Gupta Ashish O, Leblanc Patrick, Janumpally Krishna C, Tanya Pattaraporn
Department of Pediatrics, The Brooklyn Hospital Center, Brooklyn, New York 11201, USA.
Cases J. 2010 Jan 22;3:35. doi: 10.1186/1757-1626-3-35.
Holoprosencephaly (HPE) is a rare presentation in newborns. It refers to an incomplete or absent division of the prosencephalon or forebrain into distinct cerebral hemispheres.
A preterm baby girl, first of dizygotic twins, born at 26 weeks of gestation to a 45 year old mother, was prenatally diagnosed with ventriculomegaly on fetal ultrasonogram. At birth the baby had frontal bossing with sun setting eyes and a full anterior fontanel. Initial head ultra-sonography (HUS) showed ventriculomegaly and semilobar holoprosencephaly, which was confirmed by computed tomography scan. Subsequently, the baby developed hydrocephalus that progressively increased. Eventually, the cerebrospinal fluid required drainage and a ventriculo-peritoneal shunt was placed.

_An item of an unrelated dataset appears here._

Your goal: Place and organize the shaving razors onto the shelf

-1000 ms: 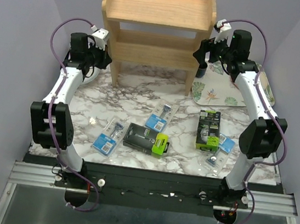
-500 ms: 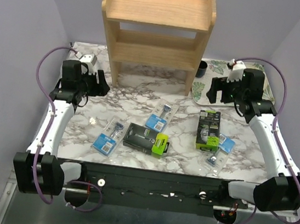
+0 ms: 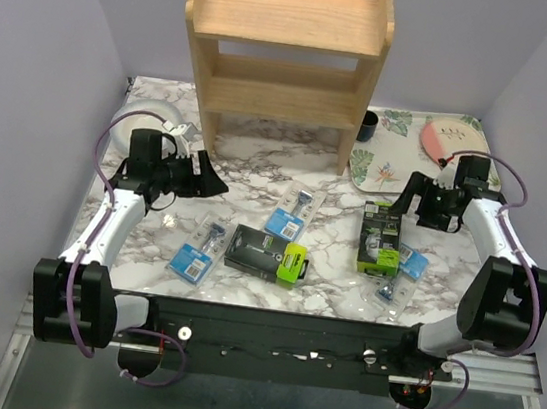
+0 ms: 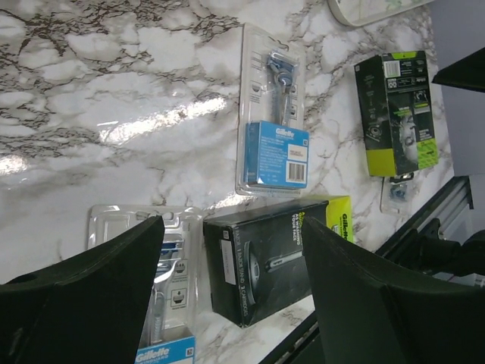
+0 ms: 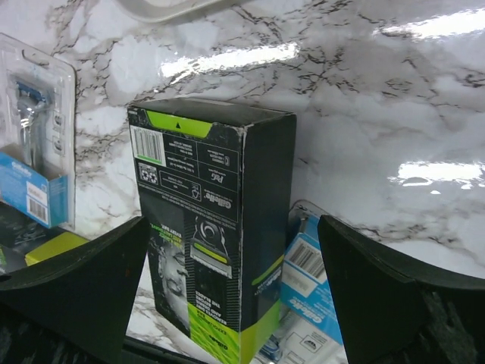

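Observation:
The shaving razors lie on the marble table: a blister pack [image 3: 293, 212] in the middle, another blister pack [image 3: 199, 251] at the left, a black box [image 3: 267, 254] with a lime-green end lying flat, a second black box [image 3: 380, 237], and a third blister pack [image 3: 400, 274] partly under it. The wooden shelf [image 3: 287, 25] stands at the back with bare tiers. My left gripper [image 3: 212, 182] hovers open to the left of the packs. Its wrist view shows the flat box [image 4: 265, 258] between its fingers [image 4: 91, 303]. My right gripper [image 3: 411, 202] is open just behind the second box [image 5: 212, 220].
A floral tray [image 3: 399, 171] lies at the back right with a pink object [image 3: 449, 137] on it. A dark cup [image 3: 367, 126] stands by the shelf's right leg. A white round dish [image 3: 144, 119] sits at the back left. Purple walls close in both sides.
Both arms have come down from beside the shelf to low over the table, nearer the packs. The left gripper's jaws now stand apart. The packs have not moved.

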Robot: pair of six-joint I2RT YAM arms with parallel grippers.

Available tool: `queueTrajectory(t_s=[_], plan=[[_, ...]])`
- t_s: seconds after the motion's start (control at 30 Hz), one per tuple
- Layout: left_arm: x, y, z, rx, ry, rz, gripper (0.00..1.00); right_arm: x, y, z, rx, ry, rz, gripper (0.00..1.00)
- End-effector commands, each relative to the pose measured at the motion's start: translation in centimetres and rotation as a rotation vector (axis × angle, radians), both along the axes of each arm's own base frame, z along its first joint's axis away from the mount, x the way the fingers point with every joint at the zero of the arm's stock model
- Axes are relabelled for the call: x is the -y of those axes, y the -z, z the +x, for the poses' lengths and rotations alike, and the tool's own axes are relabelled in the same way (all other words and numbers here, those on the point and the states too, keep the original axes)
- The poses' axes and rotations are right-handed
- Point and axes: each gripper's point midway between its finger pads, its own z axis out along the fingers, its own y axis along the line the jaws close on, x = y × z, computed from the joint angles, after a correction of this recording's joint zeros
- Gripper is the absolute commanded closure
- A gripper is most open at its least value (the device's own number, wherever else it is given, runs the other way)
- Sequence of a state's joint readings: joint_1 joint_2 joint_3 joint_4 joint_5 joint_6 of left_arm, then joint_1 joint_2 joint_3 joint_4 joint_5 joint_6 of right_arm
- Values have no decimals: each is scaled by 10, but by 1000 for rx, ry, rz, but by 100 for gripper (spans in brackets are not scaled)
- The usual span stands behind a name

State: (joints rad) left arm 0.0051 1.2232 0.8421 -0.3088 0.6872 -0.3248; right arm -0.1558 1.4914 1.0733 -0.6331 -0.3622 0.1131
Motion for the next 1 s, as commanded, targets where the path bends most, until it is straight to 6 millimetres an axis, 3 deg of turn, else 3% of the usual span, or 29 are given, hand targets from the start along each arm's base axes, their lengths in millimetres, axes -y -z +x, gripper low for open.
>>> queueTrajectory(t_s=[0.0, 0.1, 0.37, 0.57, 0.67, 0.97], plan=[[15, -14, 0, 42, 65, -90, 18, -23, 21, 0, -67, -29, 144, 0], [16, -14, 1, 43, 81, -93, 18, -21, 39, -3, -139, 12, 180, 0], [34, -16, 0, 50, 169, -122, 18, -34, 57, 3, -187, -48, 313, 3], [46, -9, 6, 57, 182, -87, 18, -44, 37, 7, -185, -47, 387, 21], [56, -3, 8, 47, 189, -78, 18, -44, 31, 4, -183, -35, 391, 25], [146, 4, 10, -6, 316, -30, 16, -61, 13, -19, -163, -48, 432, 18]])
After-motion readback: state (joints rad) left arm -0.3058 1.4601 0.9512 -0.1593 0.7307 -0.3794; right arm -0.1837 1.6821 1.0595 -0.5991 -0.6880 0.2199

Holoprosencephaly has heterogeneous etiologies, including teratogenic and or a genetic basis. It is prudent to diagnose holoprosencephaly prenatally and determine the type to classify severity, complications and survival rate. It is also important to recognize that even with monozygotic twins only one twin may have HPE. The parents of a baby diagnosed with holoprosencephaly should be counseled about the poor prognosis.
前脑无裂畸形(HPE)在新生儿中较为罕见。它指的是前脑或端脑未能完全或完全未分裂为不同的脑半球。
一名早产女婴,为双卵双胞胎中的老大,孕26周时由一位45岁母亲产下,产前超声检查诊断为脑室扩大。出生时,婴儿有前额突出、落日眼和前囟饱满。最初的头部超声检查(HUS)显示脑室扩大和半侧脑叶型前脑无裂畸形,计算机断层扫描予以证实。随后,婴儿出现进行性加重的脑积水。最终,需要进行脑脊液引流并置入脑室-腹腔分流管。
前脑无裂畸形有多种病因,包括致畸因素和/或遗传基础。产前诊断前脑无裂畸形并确定类型以对严重程度、并发症和存活率进行分类是谨慎之举。同样重要的是要认识到,即使是单卵双胞胎,也可能只有一个患有HPE。对于被诊断为前脑无裂畸形的婴儿的父母,应告知其预后不良。